In den nächsten 30 Jahren werde es mit Sicherheit keinen bezahlbaren Weg großtechnischer Energiespeicherung geben, schließen Keil, Limburg und Reimer. Wer die Kernkraft nicht wolle, müsse deshalb zur ebenfalls ungeliebten Kohle zurückkehren. Allerdings werden gerade Kohlekraftwerke, die heute neben einigen auslaufenden Kernkraftwerken noch die Stabilität der Stromnetze garantieren, infolge des Vorrangs der Ökostrom-Einspeisung gemäß dem EEG zusehends unrentabel. Das bekommen als erste die kommunalen Stadtwerke zu spüren, die in den Zukunftsträumen der Grünen eigentlich die großen Stromkonzerne verdrängen sollten. Besonders stark betroffen sind die Kommunen an der Ruhr, die zusammen 20 Prozent der Aktien des RWE-Konzerns halten und die jährliche Dividende als feste Größe in ihre angespannten Haushalte eingeplant haben.
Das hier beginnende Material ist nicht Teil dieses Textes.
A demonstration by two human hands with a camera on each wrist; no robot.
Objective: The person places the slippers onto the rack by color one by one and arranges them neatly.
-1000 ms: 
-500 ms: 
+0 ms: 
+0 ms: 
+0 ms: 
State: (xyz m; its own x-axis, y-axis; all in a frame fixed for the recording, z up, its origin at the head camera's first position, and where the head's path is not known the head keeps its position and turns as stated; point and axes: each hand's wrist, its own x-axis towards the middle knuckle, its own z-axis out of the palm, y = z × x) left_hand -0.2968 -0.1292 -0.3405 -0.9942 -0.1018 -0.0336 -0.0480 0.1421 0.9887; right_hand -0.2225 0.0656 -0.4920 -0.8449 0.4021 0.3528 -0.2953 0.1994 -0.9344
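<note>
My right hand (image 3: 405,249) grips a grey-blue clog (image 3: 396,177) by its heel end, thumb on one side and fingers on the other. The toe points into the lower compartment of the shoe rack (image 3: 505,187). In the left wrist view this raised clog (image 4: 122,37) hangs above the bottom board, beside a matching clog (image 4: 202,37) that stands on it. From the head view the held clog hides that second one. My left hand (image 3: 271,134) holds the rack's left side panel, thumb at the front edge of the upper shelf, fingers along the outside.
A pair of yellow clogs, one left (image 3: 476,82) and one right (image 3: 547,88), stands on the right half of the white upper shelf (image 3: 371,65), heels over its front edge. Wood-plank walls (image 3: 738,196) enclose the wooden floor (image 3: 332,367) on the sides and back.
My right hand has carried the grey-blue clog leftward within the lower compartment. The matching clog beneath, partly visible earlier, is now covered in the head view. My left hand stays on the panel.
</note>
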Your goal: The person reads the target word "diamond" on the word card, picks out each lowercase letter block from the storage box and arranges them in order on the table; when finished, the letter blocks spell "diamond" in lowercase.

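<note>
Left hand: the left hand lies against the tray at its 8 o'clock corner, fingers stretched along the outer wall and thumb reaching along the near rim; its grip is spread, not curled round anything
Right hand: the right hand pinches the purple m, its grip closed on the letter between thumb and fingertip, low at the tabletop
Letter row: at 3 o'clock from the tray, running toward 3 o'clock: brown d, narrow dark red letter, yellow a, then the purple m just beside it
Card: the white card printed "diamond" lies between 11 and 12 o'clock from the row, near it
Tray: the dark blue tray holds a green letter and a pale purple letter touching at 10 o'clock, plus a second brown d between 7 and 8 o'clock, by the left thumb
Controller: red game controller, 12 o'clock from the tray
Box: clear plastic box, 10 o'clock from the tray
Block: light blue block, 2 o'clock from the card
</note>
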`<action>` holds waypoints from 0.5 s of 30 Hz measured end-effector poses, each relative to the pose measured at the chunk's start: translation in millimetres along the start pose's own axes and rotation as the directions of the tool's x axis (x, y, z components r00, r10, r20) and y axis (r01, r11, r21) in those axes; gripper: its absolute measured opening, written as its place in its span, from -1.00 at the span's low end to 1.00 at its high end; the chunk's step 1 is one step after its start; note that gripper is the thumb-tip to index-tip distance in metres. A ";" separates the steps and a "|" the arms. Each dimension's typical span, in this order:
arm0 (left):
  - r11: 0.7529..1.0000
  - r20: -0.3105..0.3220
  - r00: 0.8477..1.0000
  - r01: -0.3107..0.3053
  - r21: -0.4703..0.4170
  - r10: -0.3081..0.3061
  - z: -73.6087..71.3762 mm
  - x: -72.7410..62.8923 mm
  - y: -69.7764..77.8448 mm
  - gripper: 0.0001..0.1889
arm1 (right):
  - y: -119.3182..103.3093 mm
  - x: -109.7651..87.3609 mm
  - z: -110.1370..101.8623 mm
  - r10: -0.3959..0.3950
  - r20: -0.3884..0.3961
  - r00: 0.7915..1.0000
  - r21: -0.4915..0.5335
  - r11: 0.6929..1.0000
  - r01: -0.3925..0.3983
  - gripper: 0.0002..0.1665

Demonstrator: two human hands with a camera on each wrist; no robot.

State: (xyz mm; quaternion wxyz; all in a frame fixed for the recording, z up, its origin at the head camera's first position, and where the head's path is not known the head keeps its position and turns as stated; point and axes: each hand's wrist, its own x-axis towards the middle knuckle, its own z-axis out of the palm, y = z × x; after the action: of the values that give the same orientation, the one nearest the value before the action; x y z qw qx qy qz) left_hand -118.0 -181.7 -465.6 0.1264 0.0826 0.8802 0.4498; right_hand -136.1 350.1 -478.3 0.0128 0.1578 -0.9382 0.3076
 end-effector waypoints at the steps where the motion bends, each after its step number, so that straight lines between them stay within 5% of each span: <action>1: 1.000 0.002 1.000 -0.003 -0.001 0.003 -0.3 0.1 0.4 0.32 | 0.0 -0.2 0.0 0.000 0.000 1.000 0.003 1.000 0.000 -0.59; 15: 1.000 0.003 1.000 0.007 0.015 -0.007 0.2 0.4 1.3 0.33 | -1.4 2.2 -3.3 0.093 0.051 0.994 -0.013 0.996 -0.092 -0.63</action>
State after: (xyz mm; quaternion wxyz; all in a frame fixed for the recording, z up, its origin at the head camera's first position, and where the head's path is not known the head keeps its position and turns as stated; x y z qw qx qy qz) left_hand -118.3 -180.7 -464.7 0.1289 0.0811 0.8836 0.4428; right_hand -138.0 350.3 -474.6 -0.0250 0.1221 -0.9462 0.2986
Erstmals muss RWE in diesem Jahr seine Dividende wegen der sinkenden Rentabilität seiner Kohlekraftwerke halbieren.

 

Die fehlenden Speichermöglichkeiten, die Konzentration der Windkraftanlagen in Norddeutschland und die zufallsabhängige dezentrale Einspeisung von Solarstrom führen zu einer immer stärkeren Überlastung der überregionalen und lokalen Stromnetze. Häufige Not-An- und Abschaltungen von Anlagen oder auch Brände in Ortsnetz-Trafos sind die Folge. »Intelligente« Stromzähler bei den Verbrauchern und »intelligente« Stromnetze (Smart Grids) sollen dafür sorgen, dass große Stromverbraucher in Zukunft nur noch dann eingeschaltet werden können, wenn witterungsabhängig genügend Ökostrom zur Verfügung steht. Das Verhalten der Stromkunden soll also ferngesteuert werden. Wer an einem düsteren und windstillen Tag um elf Uhr vormittags seinen Elektroherd anschalten möchte, um sein Mittagsmahl zuzubereiten, hat eben Pech. Um überschüssigen Windstrom von der Küste nach Bayern zu leiten, planen zwei Netzbetreiber nun eine 800 Kilometer lange Höchstspannungstrasse mit bis zu 75 Meter hohen Masten. Die Bundeskanzlerin hat bereits durchblicken lassen, dass dieses Projekt gegen lokale Widerstände durchgezogen werden wird. Große Waldstücke werden gerodet werden. Viele Grundstücksbesitzer müssen mit Enteignung rechnen. Das ist aber nur der Anfang. Wird die »Energiewende« nicht gestoppt, wird die deutsche Landschaft bald kreuz und quer durch Hochspannungsleitungen zerstückelt und entstellt sein.

 

Der neue Bundeswirtschafts- und Energieminister Sigmar Gabriel hat nun, gedrängt durch wachsenden Unmut bei den Stromkunden, angekündigt, das EEG radikal reformieren zu wollen, um die dadurch losgetretene Kostenlawine zu bremsen. Doch das wird ihm nicht gelingen. Darin sind sich sowohl Günter Keil, Michael Limburg und Burkhard Reimer als auch Klaus Ermecke einig. Sie fordern die ersatzlose Abschaffung des EEG und schlagen eine Reihe von Übergangsmaßnahmen vor, um in der Energiepolitik zu retten, was noch zu retten ist.